In het restaurant is het leeg. Geen wonder op een doordeweekse dag in januari. Bovendien is het nog vroeg voor de Spanjaarden. Ik word begroet door een oudere man achter de bar, die vraagt of ik soms verdwaald ben.

‘Als ik verdwaald ben, dan ben ik eindelijk thuis gekomen,’ antwoord ik hem in vloeiend Spaans. Castiliaans welteverstaan, want het lokale Valenciaans spreek ik niet.

‘Je bent welkom,’ lacht de man mij toe. ‘Wat moge het zijn?’

‘Heeft u een rode wijn voor mij?’

‘Zeker!’

‘Iets zwaars?’

‘Uiteraard.’

‘Rioja?’

‘Ik heb iets beters.’

Met een brede lach komt hij aangelopen met een magnumfles van anderhalve liter. ‘Monastrell! Wordt hier vlakbij geproduceerd.’ Hij schenkt een glas in, ruim over de driekwart. ‘2021, een prima jaar. Gerijpt op eiken.’

Ik neem het glas in de hand, wals en ruik eraan. ‘Heerlijk!’

‘Proef nou maar.’

Ik neem een nipje en slurp. ‘Zeer goede wijn. Niet te zuur, volle mond, lekker kruidig, proef ik daar nootmuskaat?’

Hij maakt een gebaar met zijn handen alsof ik een overbodige vraag stel. ‘Overduiiidelijk!’

We praten nog een tijdje met elkaar. Naast mij zijn er ook nauwelijks andere gasten. Er zit een oudere man aan de hoek van de bar, maar hij zegt niet veel. En een jonger stelletje zit aan een tafeltje druk te kletsen, maar weinig te drinken. Op hun tafeltje blijven de hele avond twee halflege glazen staan, en een schoteltje aangebroken pinda’s.

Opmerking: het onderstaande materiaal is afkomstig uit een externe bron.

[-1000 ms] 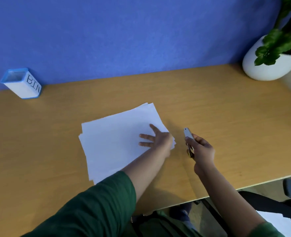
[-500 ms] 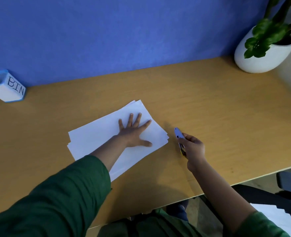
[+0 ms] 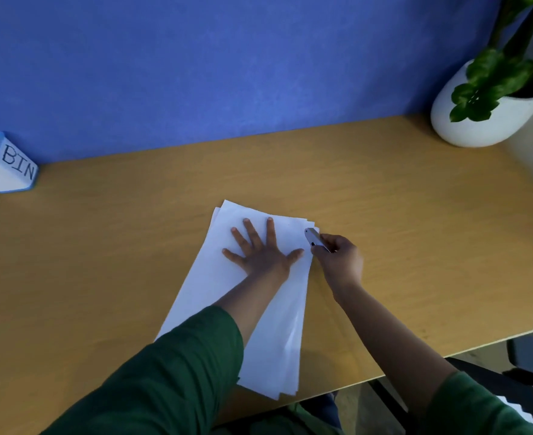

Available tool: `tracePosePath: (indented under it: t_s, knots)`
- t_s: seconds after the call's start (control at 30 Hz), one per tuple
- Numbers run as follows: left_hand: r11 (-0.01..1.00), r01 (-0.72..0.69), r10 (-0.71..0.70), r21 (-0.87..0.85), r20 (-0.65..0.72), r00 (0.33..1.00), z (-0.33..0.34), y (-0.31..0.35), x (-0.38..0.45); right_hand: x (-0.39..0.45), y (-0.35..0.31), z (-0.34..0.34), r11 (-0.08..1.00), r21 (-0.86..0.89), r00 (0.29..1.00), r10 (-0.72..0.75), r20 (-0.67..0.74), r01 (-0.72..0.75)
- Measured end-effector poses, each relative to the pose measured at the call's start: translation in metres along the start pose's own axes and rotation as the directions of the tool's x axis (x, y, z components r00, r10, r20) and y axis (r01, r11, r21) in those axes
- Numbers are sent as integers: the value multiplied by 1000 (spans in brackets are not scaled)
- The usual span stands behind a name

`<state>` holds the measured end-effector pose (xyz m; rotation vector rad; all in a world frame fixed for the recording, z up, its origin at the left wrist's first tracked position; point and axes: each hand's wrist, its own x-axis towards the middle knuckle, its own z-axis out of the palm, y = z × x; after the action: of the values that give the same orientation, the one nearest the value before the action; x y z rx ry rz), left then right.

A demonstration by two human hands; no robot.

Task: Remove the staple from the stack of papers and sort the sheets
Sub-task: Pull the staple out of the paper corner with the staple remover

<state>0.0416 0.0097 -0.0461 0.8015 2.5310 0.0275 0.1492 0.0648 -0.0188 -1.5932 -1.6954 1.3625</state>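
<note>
White stack of papers (image 3: 277, 324) near the desk's (image 3: 415, 246) front edge: left hand (image 3: 260, 249) spread flat (pressing), right hand (image 3: 340, 262) pinching staple remover (image 3: 314, 238) at its far right corner

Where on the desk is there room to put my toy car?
Bare desk lies between the bin and the papers, and more between the papers and the plant pot. It is crowded at the papers' far right corner, where the left hand presses and the right hand holds the staple remover.
</note>
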Motion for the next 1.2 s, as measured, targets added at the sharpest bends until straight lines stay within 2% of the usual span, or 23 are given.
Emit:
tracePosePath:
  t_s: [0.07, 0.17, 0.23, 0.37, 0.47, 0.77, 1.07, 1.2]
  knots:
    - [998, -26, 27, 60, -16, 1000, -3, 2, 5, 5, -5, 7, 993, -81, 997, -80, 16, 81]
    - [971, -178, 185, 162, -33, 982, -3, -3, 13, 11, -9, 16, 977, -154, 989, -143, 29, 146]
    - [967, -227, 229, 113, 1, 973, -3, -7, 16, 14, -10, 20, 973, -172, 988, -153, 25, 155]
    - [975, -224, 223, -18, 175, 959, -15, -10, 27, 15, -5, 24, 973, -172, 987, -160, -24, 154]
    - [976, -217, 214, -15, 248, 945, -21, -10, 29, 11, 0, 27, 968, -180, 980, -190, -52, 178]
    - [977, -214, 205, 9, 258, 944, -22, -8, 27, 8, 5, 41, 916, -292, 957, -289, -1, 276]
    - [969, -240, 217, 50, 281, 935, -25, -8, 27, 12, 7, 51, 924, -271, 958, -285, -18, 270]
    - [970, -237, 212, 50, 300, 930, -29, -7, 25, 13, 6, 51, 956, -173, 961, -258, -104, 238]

Ik vertel over mijn boek dat ik aan het schrijven ben. Hij vertelt me dat Napoleon net zo’n fascist was als Franco. Ik antwoord hem dat ik het deels daarmee eens ben, maar dat Napoleon alleen maar had kunnen dromen van het totalitaire apparaat waarover Franco zijn beschikking had. Daar is hij het dan ook wel weer mee eens. Op een gegeven moment vraagt hij waar ik eigenlijk verblijf.

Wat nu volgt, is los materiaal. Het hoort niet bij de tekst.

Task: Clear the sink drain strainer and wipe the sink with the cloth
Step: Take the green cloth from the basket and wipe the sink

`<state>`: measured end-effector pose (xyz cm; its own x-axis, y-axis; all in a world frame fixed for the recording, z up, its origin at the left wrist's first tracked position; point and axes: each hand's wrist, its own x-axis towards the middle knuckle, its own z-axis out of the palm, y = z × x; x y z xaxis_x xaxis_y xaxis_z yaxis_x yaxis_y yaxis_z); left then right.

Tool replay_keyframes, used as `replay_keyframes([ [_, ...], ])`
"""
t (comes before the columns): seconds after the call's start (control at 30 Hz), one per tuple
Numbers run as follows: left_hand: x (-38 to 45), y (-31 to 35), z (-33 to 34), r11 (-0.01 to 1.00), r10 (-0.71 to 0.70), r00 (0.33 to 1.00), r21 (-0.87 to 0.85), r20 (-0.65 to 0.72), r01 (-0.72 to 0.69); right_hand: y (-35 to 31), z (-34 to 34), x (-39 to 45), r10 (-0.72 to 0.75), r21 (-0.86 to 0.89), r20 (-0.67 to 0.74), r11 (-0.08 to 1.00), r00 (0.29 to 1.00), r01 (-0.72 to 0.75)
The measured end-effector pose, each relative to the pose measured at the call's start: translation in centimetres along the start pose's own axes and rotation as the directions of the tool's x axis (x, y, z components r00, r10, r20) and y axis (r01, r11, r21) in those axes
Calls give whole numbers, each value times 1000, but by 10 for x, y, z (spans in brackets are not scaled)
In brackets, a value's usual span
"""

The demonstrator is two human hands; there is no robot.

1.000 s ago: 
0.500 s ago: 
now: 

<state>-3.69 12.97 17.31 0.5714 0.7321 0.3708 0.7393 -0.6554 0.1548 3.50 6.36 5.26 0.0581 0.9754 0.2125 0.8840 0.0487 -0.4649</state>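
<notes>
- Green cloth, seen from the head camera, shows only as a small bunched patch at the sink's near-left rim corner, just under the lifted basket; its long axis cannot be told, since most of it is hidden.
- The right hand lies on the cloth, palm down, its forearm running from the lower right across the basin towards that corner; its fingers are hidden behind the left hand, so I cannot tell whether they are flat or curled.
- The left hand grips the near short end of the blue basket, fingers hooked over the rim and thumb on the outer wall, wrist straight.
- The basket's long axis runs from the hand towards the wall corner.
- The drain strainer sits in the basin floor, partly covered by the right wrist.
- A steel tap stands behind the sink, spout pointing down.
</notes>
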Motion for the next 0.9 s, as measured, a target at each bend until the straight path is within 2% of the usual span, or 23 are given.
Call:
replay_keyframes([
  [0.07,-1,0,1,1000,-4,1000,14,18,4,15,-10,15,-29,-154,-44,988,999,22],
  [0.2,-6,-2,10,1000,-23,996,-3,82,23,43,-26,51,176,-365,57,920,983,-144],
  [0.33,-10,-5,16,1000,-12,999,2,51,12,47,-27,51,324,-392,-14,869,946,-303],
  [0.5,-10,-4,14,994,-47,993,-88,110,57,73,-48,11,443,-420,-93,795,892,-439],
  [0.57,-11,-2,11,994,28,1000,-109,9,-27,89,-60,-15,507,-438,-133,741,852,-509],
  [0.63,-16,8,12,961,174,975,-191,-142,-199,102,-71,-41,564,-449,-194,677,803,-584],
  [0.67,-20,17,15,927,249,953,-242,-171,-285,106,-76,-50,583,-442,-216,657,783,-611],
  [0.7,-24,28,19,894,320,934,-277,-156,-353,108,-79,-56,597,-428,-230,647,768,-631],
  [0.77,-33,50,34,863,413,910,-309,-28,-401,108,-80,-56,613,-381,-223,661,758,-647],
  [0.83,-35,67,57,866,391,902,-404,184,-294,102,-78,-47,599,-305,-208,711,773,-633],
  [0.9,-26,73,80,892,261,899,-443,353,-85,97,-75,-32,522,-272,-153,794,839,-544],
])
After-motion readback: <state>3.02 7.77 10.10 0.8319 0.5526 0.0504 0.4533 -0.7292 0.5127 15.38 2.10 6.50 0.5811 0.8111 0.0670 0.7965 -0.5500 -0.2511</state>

‘Oh, niet ver van hier. Een vakantiehuisje. Ook van een Nederlander toevallig.’

‘Marc?’ De naam klinkt wat gek met zijn Spaans accent.

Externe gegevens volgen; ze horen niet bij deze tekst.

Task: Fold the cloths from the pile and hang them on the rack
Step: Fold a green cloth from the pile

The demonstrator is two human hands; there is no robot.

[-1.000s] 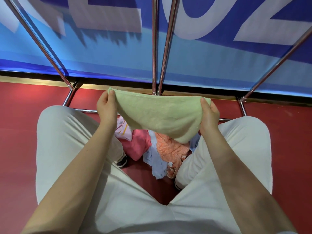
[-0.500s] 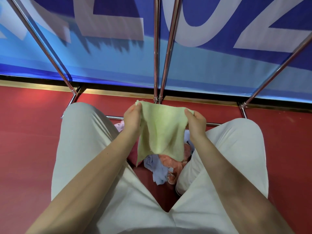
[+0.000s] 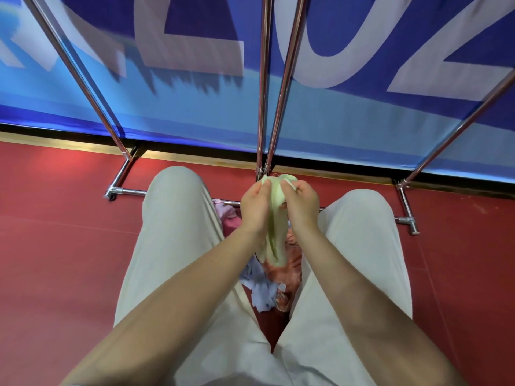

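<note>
A pale green cloth [image 3: 274, 240] hangs folded in half between my two hands, above my knees. My left hand [image 3: 255, 207] pinches its top corners from the left and my right hand [image 3: 302, 204] pinches them from the right, the two hands almost touching. Below, on the red floor between my legs, lies the pile of cloths [image 3: 267, 285] in pink, orange and light blue, partly hidden by my arms and trousers. The metal rack's poles [image 3: 262, 87] rise just beyond my hands.
The rack's base bar [image 3: 126, 191] runs across the red floor with feet at left and right [image 3: 409, 221]. Slanted poles lean out on both sides. A blue banner with large white letters [image 3: 195, 112] stands close behind the rack.
My hands have come together, bringing the cloth's two top corners to meet, so the cloth that was spread wide now hangs doubled and narrow.
</note>
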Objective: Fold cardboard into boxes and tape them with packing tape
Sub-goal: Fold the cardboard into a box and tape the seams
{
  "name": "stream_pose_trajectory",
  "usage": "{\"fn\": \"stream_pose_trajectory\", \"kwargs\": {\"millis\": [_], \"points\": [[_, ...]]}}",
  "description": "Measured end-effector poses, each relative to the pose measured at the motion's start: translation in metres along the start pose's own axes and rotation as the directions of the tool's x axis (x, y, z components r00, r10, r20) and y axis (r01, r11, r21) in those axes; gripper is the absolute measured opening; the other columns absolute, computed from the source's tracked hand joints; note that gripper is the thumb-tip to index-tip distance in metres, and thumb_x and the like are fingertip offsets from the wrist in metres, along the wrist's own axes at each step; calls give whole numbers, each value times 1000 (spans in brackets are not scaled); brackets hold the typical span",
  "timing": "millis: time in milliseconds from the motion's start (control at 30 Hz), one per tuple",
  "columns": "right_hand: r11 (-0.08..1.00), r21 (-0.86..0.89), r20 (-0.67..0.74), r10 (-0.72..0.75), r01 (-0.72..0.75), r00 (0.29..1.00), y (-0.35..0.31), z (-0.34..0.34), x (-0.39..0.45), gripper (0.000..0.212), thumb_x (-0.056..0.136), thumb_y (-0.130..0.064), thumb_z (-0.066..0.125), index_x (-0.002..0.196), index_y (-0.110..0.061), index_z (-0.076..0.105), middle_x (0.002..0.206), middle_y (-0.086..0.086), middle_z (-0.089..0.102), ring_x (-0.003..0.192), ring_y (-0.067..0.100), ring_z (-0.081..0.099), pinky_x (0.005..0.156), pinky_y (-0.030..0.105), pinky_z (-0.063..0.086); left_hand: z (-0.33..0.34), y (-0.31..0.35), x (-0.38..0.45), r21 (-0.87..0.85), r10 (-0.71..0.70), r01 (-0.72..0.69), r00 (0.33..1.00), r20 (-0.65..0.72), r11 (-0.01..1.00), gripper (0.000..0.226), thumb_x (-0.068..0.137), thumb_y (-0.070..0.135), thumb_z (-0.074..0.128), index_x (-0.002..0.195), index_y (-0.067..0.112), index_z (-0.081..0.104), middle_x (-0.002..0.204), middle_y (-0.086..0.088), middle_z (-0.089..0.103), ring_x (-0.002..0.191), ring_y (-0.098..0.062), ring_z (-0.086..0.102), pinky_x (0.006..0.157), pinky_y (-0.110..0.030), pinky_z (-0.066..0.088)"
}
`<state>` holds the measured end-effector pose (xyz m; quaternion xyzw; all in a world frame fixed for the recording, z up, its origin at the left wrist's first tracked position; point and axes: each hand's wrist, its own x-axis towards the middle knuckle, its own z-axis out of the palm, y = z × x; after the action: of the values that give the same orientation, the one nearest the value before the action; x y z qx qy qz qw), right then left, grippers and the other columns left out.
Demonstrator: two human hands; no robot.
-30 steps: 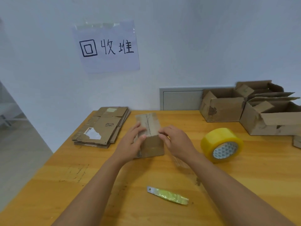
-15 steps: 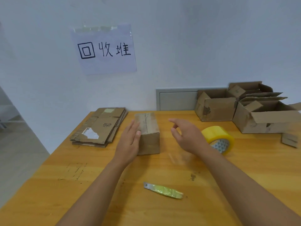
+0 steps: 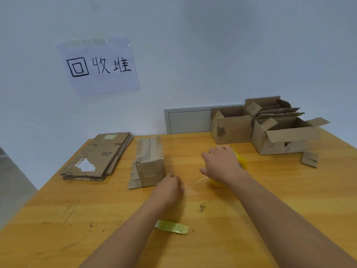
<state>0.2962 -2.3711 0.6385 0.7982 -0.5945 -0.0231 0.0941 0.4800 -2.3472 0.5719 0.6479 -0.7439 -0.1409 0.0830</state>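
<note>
A small folded cardboard box (image 3: 149, 161) lies on the wooden table (image 3: 77, 219), with a taped seam along its top and a loose flap on its left side. My right hand (image 3: 222, 165) grips the yellow packing tape roll (image 3: 243, 161) from above, to the right of the box. My left hand (image 3: 171, 187) sits with curled fingers just off the box's near right corner. It seems to pinch the end of a faint clear tape strip (image 3: 201, 180) running to the roll. Neither hand touches the box.
A stack of flat cardboard (image 3: 98, 157) lies at the back left. Two open boxes (image 3: 231, 130) (image 3: 286, 138) and a cardboard scrap (image 3: 309, 159) stand at the back right. A tape-wrapped cutter (image 3: 172, 227) lies near my left forearm. A paper sign (image 3: 98, 64) hangs on the wall.
Both hands left the box. My right hand moved right onto the tape roll. My left hand moved right from the box's left side to its near right corner, its fingers curling.
</note>
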Motion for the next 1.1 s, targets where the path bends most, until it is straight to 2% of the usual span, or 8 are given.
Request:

‘Ja, klopt. Je zal hem vast wel kennen?’

De man wordt stil. Plots heft hij zijn hoofd omlaag. ‘We kennen Marc. Zo spijtig van zijn vrouw.’

‘Zijn vrouw?’

‘Ja, ja.’ Hij slaat wat kruimels van de toog. ‘Overleden. Toch een tijd geleden alweer. Lang ziek geweest ook. Ze was vreselijk jong. Echt een drama.’

‘Goh.’

‘Ja, ja. En je zou toch eerder hadden gedacht dat hij zijn vrouw niet zou overleven.’

‘Hoe bedoel je?’

‘Ze scheelden zeker vijfendertig jaar.’

‘Jeetje.’

‘Ja, maar de liefde kent vreemdere wegen.’ De man beurt weer een beetje op. ‘Wat te denken van onze Victor. Priester uit Benissa die hier af en toe kerkdiensten draaide. Blijkt dat de jongen stiekem al jaren een relatie had. Met een kerel! Kan je het geloven. Een homoseksuele priester.’ Hij buldert van het lachen.

‘Is dat zo vreemd?’

‘Dat het naar buiten komt wel…’

‘Maar over Marc gesproken. Hoe heette zijn vrouw eigenlijk?’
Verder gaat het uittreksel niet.